» What this task involves
Your answer should be an exact copy of the data.

» Collected material
============================================================
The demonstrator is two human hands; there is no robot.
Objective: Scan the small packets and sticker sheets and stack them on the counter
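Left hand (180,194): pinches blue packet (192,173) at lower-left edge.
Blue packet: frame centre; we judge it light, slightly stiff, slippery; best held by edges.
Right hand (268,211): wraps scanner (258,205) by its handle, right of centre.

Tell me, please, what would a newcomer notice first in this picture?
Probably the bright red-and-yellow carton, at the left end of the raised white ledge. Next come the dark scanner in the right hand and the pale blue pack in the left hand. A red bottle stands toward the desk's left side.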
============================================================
» Output for this task
The demonstrator is two human hands; there is no robot.
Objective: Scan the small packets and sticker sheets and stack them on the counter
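Left hand (180,194): pinches blue packet (192,173) at lower-left edge.
Blue packet: frame centre; we judge it light, slightly stiff, slippery; best held by edges.
Right hand (268,211): wraps scanner (258,205) by its handle, right of centre.

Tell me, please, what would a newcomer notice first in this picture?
Probably the bright red-and-yellow carton, at the left end of the raised white ledge. Next come the dark scanner in the right hand and the pale blue pack in the left hand. A red bottle stands toward the desk's left side.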

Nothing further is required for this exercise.